Gulf shrimp safe: If you eat only four a week

by Mary Tutwiler

What's good for the goose may not be so good for the grouper. Findings by the Natural Resources Defense Council in a survey of over 500 people in the Gulf states show that residents along the Gulf of Mexico eat far more seafood than the Food and Drug Administration figured when the federal government announced that Gulf seafood, post BP oil spill, was safe to eat. "We're not saying not to eat Gulf seafood, not by a long shot," Dr. Gina Solomon, senior scientist at the NRDC, told the Times-Picayune. "What we are saying is our survey identified large numbers of people who are eating more seafood than the FDA assumes in its guidelines.My assumption is there are thousands if not hundreds of thousands of people who are not protected by the FDA guidelines."

The formula the FDA is using to determine how much seafood Gulf Coast residents eat is approximately 16.4 seafood meals per month, including 9.1 meals of fish, 2.9 of oysters and 4.4 of shrimp and crab.
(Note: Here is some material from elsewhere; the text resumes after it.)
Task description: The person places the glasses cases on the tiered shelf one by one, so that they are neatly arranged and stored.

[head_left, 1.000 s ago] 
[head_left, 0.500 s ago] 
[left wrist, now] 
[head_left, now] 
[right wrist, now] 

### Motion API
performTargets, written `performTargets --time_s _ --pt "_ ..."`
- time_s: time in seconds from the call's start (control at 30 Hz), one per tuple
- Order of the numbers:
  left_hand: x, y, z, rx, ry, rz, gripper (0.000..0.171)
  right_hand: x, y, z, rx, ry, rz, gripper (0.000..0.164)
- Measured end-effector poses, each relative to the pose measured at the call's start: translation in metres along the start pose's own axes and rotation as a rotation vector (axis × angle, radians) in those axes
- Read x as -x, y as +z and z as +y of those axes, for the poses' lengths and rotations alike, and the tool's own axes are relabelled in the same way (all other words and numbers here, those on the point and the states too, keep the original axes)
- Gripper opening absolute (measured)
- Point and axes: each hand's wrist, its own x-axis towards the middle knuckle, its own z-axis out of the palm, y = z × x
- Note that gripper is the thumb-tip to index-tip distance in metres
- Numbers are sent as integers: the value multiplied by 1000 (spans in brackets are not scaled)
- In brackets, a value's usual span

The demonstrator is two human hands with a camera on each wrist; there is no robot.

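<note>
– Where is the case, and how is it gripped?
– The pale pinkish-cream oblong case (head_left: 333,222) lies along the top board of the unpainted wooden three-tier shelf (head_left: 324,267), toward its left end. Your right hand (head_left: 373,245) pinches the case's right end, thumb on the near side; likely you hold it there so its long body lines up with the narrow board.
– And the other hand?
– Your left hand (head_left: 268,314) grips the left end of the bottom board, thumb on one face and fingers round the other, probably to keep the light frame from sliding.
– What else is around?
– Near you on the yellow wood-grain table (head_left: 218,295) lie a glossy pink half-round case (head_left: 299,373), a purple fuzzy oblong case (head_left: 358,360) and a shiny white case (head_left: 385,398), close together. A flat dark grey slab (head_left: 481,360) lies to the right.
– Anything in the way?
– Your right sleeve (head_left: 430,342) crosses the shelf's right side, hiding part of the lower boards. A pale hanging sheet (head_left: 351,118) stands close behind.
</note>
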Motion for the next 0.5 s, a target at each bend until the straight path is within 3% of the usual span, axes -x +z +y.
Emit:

The portion size is set at 5.6 ounces of fish, 4.2 ounces of oysters and 3.1 ounces of shrimp or crab.

"When we looked at those parameters back in April, we realized the portion size for shrimp was about four jumbo shrimp eaten four times a month," Solomon told the TP. "But when we asked our partners on the Gulf Coast what they thought, they hooted and laughed, because they knew four jumbo shrimp won't make one po-boy."

The NRDC was particularly concerned about the amount of shrimp deemed safe to eat in light of shrimp being more inclined to retain higher concentrations of polycyclic hydrocarbons, or PAHs, highly carcinogenic compounds of oil that are known to remain in the Gulf.

Meanwhile, the U.S. military is being urged to buy Gulf seafood to feed the armed services. Navy Secretary Ray Mabus, Secretary of Defense Robert Gates and the secretaries of the Air Force and Army have talked to the Defense Commissary Agency, which operates a worldwide chain of stores for military personnel, pressing the agency to buy as much Gulf seafood as possible.

Mabus met with Ewell Smith, executive director of the Louisiana Seafood Promotion and Marketing Board on Monday, the TP reports, reaffirming Mabus'commitment to using the tools at his disposal to help the Gulf seafood industry recover from the damage the BP oil spill has done in reality and perception.

"He expressed what we wanted to hear," Smith told the TP. "He is in favor of the federal government buying seafood from the Gulf." Smith said he would like to see Gulf seafood as the choice throughout the public domain, "whether it's the military or prison systems or school systems."